Recibido con aplausos y algún "bravo" impostado en un salón de actos repleto de alumnos -con el consejero de Educación, Genaro Alonso, en primera fila- el filósofo, que hoy recogerá el premio "Princesa de Asturias" de Comunicación y Humanidades, escuchó desgranar, una vez más en estos días, su extenso currículo. El profesor de Filosofía Manuel García Nieto le pidió "comprensión con un auditorio que le gusta aprender". Y el autor de "El silencio de la escritura", "defensor radical de la memoria histórica", se sumergió emocionado en su propia memoria con el apoyo de una foto. En ella aparece un Lledó "jovenzuelo de 32 años" retratado con sus alumnas del Instituto Zorrilla, de Valladolid, durante un viaje de fin de curso a León. Valladolid fue para él y para su mujer el primer destino académico a su regreso de Alemania. "Cambiar las orillas del Neckar por las del Pisuerga fue duro" al principio, aunque pronto se transformó en "una época maravillosa en la que aprendí más de lo que enseñé". Un tiempo de amigos como Miguel Delibes al que puso fin el traslado del filósofo a La Laguna, en Tenerife, convertido, tras una de las seis oposiciones de su vida, en catedrático de Universidad.

Tras el relato vital, Lledó buscó un acercamiento de los alumnos a su disciplina combatiendo la idea de la filosofía como abstracción y defendiendo su proximidad al mundo: "Parece que está fuera de la realidad, pero se encuentra incrustada en la realidad misma". Como si Gustavo Bueno se hubiera encarnado en un adolescente, un alumno le preguntaría más tarde por "el papel de la filosofía en el conjunto del saber". Para Lledó, "la filosofía es el centro del saber" -algo que no suscribiría su colega riojano- de ahí "la monstruosidad de quitar la Historia de la Filosofía" de los planes de estudio de Bachillerato, "una ceguera terrible a la que nos tenemos que oponer".

En un centro que no hace mucho, durante la celebración de sus cincuenta años, adornaba su fachada con la sentencia kantiana de que "El ser humano es lo que la educación hace de él", la defensa cerrada de Lledó de la enseñanza pública encontró terreno fértil. El filósofo ejemplificó con el país de referencia que tan bien conoce, "aunque es posible que lo mitifique algo": "En Alemania más del 90 por ciento de la enseñanza es pública, apenas hay colegios privados porque no pueden competir en calidad".

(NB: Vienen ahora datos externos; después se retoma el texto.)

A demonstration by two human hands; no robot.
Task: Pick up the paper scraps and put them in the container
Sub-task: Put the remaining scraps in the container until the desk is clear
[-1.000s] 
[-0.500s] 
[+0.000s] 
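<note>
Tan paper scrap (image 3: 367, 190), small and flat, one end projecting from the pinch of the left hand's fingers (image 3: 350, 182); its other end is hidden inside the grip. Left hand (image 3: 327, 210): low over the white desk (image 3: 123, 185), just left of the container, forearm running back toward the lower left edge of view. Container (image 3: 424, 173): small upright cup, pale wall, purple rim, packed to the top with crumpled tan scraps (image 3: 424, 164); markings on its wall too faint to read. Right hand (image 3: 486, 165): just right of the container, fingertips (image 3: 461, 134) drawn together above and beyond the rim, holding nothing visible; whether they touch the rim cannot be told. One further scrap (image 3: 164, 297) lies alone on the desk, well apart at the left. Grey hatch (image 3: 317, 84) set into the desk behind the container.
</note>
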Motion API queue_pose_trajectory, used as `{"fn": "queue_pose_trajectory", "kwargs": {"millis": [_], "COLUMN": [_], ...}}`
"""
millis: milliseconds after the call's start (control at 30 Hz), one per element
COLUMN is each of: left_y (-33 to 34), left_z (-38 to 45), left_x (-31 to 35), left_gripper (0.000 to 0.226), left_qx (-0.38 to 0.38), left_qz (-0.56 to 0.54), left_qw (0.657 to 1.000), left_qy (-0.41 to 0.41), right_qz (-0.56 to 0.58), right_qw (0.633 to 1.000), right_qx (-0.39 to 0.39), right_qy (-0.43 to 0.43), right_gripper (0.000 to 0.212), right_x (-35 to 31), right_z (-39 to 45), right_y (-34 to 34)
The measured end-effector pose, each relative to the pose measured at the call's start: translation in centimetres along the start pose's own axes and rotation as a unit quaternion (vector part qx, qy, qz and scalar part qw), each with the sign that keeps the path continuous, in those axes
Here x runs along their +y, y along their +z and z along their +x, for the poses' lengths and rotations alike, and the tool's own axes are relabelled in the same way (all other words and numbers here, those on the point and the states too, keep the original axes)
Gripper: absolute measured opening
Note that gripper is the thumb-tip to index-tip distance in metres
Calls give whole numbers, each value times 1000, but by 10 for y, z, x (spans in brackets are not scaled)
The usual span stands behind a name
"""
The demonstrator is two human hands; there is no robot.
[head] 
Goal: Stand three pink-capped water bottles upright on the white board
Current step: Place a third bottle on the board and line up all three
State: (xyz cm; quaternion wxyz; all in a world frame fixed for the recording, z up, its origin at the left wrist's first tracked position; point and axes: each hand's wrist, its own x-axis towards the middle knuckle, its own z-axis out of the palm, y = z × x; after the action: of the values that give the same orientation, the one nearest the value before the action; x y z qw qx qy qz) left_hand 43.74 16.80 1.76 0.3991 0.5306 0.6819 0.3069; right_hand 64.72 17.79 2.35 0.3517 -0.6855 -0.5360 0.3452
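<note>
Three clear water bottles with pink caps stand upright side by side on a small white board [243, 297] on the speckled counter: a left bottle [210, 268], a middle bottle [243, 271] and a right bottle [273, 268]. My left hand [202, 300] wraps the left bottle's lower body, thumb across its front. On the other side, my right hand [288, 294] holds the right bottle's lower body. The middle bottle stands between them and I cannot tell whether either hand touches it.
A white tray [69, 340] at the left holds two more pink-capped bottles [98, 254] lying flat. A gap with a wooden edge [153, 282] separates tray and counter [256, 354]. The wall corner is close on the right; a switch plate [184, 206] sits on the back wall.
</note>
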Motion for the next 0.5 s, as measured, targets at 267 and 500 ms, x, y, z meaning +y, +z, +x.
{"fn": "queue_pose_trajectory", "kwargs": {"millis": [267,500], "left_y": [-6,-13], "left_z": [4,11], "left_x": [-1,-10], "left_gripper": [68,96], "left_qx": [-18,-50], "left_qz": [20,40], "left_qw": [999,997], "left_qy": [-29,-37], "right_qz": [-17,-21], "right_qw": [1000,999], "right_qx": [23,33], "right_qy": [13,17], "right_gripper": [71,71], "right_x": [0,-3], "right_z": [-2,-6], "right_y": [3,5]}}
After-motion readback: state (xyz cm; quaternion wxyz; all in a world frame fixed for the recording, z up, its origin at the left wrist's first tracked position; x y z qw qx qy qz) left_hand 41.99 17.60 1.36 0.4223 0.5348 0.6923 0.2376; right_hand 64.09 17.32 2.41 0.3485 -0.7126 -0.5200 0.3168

A preguntas de una alumna, identificó como uno de los males de la educación española su concepción de la mente de los alumnos "como algo compartimentado", lo que provoca el dominio total de lo "asignaturesco". Lledó es un gran productor de lenguaje que, por su condición de académico, puede acabar fraguando en el Diccionario. En un momento de su continuo recrearse en términos griegos, para extrañeza de tan jóvenes oídos, sugirió la necesidad de " recobrar las lenguas clásicas para la enseñanza".

Hubo mensajes para los docentes ("La misión del profesor es amar lo que enseña"), pero dominaron las recomendaciones a los alumnos por parte de quien a edad temprana descubrió que "lo importante era construir el propio ser". Tranquilizó a los bachilleres sobre su futuro porque "uno se gana la vida", siempre habrá manera de salir adelante sin caer en la patología de la codicia, que "es miedo a la existencia".

"Hay que leer, somos seres de palabra", instó a los jóvenes absortos en una tecnología que entraña el peligro de que "no entendamos la lectura y que acabemos siendo sólo chispazos digitales". "Leer es hacer que fluya la palabra", afirmó antes de exaltar "la maravilla del libro", que permite "conservar lo que pensaban otros en el pasado, uno de los grandes prodigios de la cultura".